Data section:
.....

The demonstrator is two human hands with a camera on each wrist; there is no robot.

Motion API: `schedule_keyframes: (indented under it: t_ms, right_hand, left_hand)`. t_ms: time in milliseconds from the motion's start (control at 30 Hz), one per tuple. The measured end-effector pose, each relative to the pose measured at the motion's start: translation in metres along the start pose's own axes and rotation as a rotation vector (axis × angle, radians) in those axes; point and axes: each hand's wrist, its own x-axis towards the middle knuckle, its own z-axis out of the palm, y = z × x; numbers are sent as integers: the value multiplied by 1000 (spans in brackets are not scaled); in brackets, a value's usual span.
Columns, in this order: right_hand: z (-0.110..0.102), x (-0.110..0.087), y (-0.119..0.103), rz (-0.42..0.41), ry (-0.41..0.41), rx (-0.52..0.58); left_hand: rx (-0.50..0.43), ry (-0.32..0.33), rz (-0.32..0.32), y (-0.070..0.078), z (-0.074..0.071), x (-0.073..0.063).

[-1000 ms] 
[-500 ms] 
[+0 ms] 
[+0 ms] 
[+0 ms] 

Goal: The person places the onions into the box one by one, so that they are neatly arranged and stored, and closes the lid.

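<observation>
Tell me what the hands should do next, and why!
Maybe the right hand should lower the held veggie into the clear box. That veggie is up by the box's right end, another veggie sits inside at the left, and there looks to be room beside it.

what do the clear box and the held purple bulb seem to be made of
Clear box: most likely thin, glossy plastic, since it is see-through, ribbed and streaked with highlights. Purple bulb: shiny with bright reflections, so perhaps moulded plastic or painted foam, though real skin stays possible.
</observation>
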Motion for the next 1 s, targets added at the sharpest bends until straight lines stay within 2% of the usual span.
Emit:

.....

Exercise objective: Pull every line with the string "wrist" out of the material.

Exercise solution:
The demonstrator is two human hands with a camera on each wrist; there is no robot.
Motion API: `schedule_keyframes: (indented under it: t_ms, right_hand, left_hand)`. t_ms: time in milliseconds from the motion's start (control at 30 Hz), one per tuple. The measured end-effector pose, each relative to the pose measured at the motion's start: translation in metres along the start pose's own axes and rotation as a rotation vector (axis × angle, radians) in those axes; point and axes: each hand's wrist, its own x-axis towards the middle knuckle, its own z-axis out of the palm, y = z × x; numbers are sent as integers: the value multiplied by 1000 (spans in brackets are not scaled); in brackets, a value's usual span.

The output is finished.